3) Confirm that pfc is enabled for the priority you are sending/receiving on. dcbtool go $iface pfc
Hi sreg,
Thank you so much. The problem is exactly caused by vlan tag. I wonder
-
echo '$iface.vlan3260 3' > net_prio.ifpriomap
returnwrite error: No such device
echo "$pid_of_iperf" > tasks
, how to know pid of iperf? Its pid changes each time I execute it. -
I followed method in readme and set
tc filter add dev enp1s0 protocol ip parent 1: u32 match ip dport 5003 0xffff action skbedit queue_mapping 3
, which readme claimed that the outgoing frames will be tagged with the corresponding 802.1p priority value. However, tcpdump showed the priority in vlan tag was still 0. Thus, I triedtc filter add dev enp1s0 protocol ip parent 1: u32 match ip dport 5003 0xffff action skbedit queue_mapping 3 priority 3
, and this really set the priority in vlan tag to 3.
I have another problem.
Is it right that we can't use dpdk packet generate application in dcb mode, which use igb_uo driver?

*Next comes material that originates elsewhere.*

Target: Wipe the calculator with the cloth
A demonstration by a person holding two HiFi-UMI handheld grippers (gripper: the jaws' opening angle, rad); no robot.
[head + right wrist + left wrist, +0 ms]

The result of dcbtool shows "Device no capable".
I'm not sure how to get a bifurcated setup working with DPDK. Some of the registers will not be available to manipulate from the kernel driver side, and I guess that might include the DCB information.
I'm closing this now. Please open a new issue in case you have other problems. Thanks for the reports!